Sein Tod im frühen Alter von fünfundvierzig Jahren war durch übermäßigen Genuß des berühmtesten Erzeugnisses seines Landes verursacht worden. Obwohl Jan seinen Vater nie betrunken gesehen hatte, war er nicht überzeugt, ihn jemals nüchtern gesehen zu haben.

Frau Rodricks, die noch sehr lebendig war, lehrte an der Universität Edinburgh Höhere Wahrscheinlichkeitstheorie. Es war typisch für die außerordentliche Beweglichkeit der Menschen des einundzwanzigsten Jahrhunderts, daß Frau Rodricks, die kohlschwarz war, in Schottland geboren worden war, während ihr aus seinem Vaterland ausgewanderter blonder Mann fast sein ganzes Leben auf Haiti verbracht hatte. Maja und Jan hatten nie ein richtiges Zuhause gehabt, sondern waren zwischen den Familien ihrer Eltern wie zwei kleine Federbälle hin- und hergeflogen. Dieser Zustand war spaßig gewesen, hatte aber nicht dazu beigetragen, die Unbeständigkeit auszumerzen, die sie beide von ihrem Vater geerbt hatten.

Mit siebenundzwanzig Jahren hatte Jan noch immer mehrere Studienjahre vor sich, ehe er ernsthaft über seine Laufbahn nachzudenken brauchte. Er hatte ohne jede Schwierigkeit sein Abschlußexamen gemacht, und zwar auf Grund eines Studienplanes, der hundert Jahre vorher sehr sonderbar erschienen wäre. Seine Hauptfächer waren Mathematik und Physik gewesen, aber als Nebenfächer hatte er Philosophie und Musik gewählt. Selbst nach den hohen Anforderungen der Zeit war er ein erstklassiger Amateurpianist.

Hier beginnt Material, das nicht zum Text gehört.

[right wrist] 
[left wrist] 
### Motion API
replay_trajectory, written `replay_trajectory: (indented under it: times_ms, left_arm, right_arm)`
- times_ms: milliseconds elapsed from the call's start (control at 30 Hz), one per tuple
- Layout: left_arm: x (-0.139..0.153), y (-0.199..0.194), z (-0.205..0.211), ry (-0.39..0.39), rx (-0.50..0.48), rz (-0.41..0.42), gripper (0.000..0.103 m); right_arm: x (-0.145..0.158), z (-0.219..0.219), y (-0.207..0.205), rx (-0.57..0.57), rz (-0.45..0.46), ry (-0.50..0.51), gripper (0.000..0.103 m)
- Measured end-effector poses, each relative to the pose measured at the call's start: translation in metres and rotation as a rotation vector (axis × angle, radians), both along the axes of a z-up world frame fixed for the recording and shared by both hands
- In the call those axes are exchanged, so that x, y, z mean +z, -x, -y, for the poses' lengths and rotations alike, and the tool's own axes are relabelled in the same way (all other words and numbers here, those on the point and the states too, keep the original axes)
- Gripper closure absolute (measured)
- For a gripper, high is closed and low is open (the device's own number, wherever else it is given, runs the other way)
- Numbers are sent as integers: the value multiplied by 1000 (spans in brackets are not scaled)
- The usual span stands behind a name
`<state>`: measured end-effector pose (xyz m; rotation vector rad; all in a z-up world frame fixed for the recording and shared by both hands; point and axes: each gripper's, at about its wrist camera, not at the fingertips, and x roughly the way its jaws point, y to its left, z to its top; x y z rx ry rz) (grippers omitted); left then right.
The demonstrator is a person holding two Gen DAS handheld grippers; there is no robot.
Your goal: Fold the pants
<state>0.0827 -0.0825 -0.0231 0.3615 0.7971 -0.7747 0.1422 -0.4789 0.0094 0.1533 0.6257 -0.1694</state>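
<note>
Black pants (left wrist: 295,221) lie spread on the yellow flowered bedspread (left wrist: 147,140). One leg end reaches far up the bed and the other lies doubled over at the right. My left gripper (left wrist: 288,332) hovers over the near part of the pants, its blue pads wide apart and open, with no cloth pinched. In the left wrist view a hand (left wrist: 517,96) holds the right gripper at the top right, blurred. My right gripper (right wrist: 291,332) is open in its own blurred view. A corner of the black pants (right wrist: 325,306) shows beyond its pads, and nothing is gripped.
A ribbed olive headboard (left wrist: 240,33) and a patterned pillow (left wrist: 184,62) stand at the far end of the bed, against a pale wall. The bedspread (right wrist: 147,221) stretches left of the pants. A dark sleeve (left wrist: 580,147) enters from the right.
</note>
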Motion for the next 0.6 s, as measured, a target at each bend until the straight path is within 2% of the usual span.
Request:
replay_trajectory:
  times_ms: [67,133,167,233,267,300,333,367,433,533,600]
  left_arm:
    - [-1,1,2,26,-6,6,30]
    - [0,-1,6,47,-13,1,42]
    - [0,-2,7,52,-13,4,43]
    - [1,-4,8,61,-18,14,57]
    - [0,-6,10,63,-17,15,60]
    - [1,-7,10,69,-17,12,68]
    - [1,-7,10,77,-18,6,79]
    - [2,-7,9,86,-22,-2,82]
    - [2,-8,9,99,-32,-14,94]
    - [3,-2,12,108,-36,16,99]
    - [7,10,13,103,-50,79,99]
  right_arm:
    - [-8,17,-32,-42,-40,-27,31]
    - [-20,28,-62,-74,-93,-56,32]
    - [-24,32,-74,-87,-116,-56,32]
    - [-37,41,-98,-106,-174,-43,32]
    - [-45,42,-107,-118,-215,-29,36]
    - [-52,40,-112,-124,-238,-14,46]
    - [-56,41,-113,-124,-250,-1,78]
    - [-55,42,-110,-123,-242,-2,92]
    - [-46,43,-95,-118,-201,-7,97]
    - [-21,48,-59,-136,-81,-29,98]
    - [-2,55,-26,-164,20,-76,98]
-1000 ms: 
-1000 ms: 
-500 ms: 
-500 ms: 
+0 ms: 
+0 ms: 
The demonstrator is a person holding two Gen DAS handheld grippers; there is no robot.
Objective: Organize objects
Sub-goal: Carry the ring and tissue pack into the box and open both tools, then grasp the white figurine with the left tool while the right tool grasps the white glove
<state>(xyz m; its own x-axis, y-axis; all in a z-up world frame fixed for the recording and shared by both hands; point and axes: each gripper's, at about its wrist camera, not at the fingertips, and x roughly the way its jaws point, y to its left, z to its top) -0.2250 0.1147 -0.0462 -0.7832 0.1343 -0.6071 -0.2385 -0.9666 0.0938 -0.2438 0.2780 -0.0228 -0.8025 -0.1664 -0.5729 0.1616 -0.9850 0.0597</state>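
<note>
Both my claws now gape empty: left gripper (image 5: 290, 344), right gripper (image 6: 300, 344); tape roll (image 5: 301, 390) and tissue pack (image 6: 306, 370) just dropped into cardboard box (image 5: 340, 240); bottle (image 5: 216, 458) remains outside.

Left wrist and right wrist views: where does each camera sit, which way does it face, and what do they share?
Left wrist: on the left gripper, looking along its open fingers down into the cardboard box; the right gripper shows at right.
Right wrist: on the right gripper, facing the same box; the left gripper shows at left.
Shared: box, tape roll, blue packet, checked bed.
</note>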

In drei Jahren würde er seinen Doktor der Physik machen, mit Astronomie als zweitem Fach. Das würde sehr harte Arbeit erfordern, aber Jan war damit ganz zufrieden. Er studierte an der vielleicht am schönsten gelegenen Universität der Welt: an der Universität Kapstadt am Fuß des Tafelberges.

Er hatte keine materiellen Sorgen, und doch war er unzufrieden und sah keinen Ausweg aus seiner Lage. Um alles noch schlimmer zu machen, hatte Majas eigenes Glück, obwohl er es ihr nicht im mindesten neidete, die Hauptursache seiner eigenen Nöte hervorgehoben.

Denn Jan litt noch immer an der romantischen Illusion, der Ursache von so viel Elend und so viel Poesie, daß jeder Mensch nur eine wirkliche Liebe in seinem Leben hat. In ungewöhnlich spätem Alter hatte er sein Herz zum ersten Male verloren, an eine Dame, die mehr wegen ihrer Schönheit als wegen ihrer Beständigkeit bekannt war. Rosita Tsien behauptete, völlig wahrheitsgemäß, das Blut der Mandschu-Kaiser in ihren Adern zu haben. Sie hatte noch immer viele Untertanen, darunter den größten Teil der Wissenschaftlichen Fakultät in Kapstadt. Jan war von ihrer zarten, blumenhaften Schönheit gefangengenommen worden, und die Angelegenheit war weit genug vorgeschritten, um ihre Beendigung um so bitterer zu machen. Er konnte sich nicht denken, was schiefgegangen war.

Er würde natürlich darüber hinwegkommen. Andere Männer hatten ähnliche Katastrophen überlebt, ohne nicht wiedergutzumachenden Schaden zu nehmen, und hatten sogar einen Punkt erreicht, an dem sie sagen konnten: „Ich bin überzeugt, ich hätte es bei einer solchen Frau nie wirklich ernst meinen können.“ Aber eine solche Einstellung lag noch in ferner Zukunft, und im Augenblick stand Jan mit dem Leben auf ganz schlechtem Fuß.

Sein anderer Kummer war weniger leicht zu heilen, denn er betraf die Einengung seines eigenen Ehrgeizes durch die Overlords. Jan war ein Romantiker, nicht nur im Herzen, sondern mit dem Verstand. Gleich so vielen andern jungen Männern hatte er, seit die Eroberung der Luft gesichert war, seine Träume und Phantasien die unerforschlichen Ozeane des Weltraums durchschweifen lassen.